* _Exercise objective_
For the listing below, return the line containing "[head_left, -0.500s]", the line containing "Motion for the", and all lines in between, exactly as written and nothing else.
*** Opening of Given data ***
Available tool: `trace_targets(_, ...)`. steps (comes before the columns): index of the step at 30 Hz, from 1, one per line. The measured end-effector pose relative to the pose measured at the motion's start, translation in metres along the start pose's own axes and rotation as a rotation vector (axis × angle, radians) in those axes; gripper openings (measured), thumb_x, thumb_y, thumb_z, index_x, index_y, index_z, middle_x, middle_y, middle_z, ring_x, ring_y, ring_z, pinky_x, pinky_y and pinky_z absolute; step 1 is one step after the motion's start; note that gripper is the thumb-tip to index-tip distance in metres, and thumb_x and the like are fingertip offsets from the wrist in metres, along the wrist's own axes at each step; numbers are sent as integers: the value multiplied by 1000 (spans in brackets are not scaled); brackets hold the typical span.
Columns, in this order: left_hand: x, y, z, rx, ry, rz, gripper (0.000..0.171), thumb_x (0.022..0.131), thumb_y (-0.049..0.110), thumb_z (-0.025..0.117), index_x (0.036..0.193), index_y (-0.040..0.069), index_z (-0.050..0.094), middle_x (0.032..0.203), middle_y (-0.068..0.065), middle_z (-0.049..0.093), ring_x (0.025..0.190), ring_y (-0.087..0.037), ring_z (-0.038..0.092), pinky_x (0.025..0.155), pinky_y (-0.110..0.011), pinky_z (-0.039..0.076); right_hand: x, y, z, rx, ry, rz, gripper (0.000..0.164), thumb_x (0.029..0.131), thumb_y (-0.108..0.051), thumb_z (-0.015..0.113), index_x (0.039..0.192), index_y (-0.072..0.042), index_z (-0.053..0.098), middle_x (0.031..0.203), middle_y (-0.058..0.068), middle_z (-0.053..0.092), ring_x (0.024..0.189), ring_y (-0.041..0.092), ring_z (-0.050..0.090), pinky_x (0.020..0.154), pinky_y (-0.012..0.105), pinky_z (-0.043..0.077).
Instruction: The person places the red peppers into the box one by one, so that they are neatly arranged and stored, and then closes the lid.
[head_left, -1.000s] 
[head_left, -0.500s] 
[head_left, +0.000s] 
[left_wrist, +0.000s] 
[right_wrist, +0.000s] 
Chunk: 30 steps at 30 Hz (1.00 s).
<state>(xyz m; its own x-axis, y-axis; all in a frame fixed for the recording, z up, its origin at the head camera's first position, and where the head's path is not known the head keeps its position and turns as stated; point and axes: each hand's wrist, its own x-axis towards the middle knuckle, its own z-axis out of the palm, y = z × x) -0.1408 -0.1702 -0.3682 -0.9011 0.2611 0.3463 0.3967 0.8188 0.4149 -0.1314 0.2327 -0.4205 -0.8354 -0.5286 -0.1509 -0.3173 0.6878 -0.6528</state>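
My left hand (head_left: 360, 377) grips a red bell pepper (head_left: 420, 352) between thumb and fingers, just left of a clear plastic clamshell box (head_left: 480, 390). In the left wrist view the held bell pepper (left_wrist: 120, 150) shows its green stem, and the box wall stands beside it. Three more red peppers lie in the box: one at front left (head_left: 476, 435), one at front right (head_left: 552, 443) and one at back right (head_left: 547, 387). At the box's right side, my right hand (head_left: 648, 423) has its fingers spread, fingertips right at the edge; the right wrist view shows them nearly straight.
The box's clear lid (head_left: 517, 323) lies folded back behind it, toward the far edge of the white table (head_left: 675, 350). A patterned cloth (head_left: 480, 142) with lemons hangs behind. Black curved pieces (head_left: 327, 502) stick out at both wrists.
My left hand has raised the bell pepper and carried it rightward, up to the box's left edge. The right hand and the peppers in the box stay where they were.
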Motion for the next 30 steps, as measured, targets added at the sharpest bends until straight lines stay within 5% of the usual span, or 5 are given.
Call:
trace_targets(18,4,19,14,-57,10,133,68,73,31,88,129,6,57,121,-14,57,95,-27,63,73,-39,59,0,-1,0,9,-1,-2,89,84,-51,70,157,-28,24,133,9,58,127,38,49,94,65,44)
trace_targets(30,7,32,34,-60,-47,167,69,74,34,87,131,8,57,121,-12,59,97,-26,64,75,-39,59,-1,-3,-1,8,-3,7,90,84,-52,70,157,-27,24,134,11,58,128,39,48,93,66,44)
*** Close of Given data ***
* _Your solution_
[head_left, -0.500s] 
[head_left, +0.000s] 
[left_wrist, +0.000s] 
[right_wrist, +0.000s] 
Chunk: 30 steps at 30 Hz (1.00 s).
<state>(xyz m; its own x-axis, y-axis; all in a frame fixed for the recording, z up, its origin at the head camera's first position, and where the head's path is not known the head keeps its position and turns as stated; point and axes: each hand's wrist, its own x-axis towards the middle knuckle, its own z-axis out of the palm, y = z × x) -0.1408 -0.1702 -0.3682 -0.9011 0.2611 0.3463 0.3967 0.8188 0.4149 -0.1314 0.2327 -0.4205 -0.8354 -0.5286 -0.1509 -0.3173 0.6878 -0.6528</state>
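My left hand (head_left: 360, 377) grips a red bell pepper (head_left: 420, 352) between thumb and fingers, just left of a clear plastic clamshell box (head_left: 480, 390). In the left wrist view the held bell pepper (left_wrist: 120, 150) shows its green stem, and the box wall stands beside it. Three more red peppers lie in the box: one at front left (head_left: 476, 435), one at front right (head_left: 552, 443) and one at back right (head_left: 547, 387). At the box's right side, my right hand (head_left: 648, 423) has its fingers spread, fingertips right at the edge; the right wrist view shows them nearly straight.
The box's clear lid (head_left: 517, 323) lies folded back behind it, toward the far edge of the white table (head_left: 675, 350). A patterned cloth (head_left: 480, 142) with lemons hangs behind. Black curved pieces (head_left: 327, 502) stick out at both wrists.
My left hand has raised the bell pepper and carried it rightward, up to the box's left edge. The right hand and the peppers in the box stay where they were.
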Motion for the next 30 steps, as measured, targets added at the sharpest bends until straight lines stay within 5% of the usual span, or 5 are given.

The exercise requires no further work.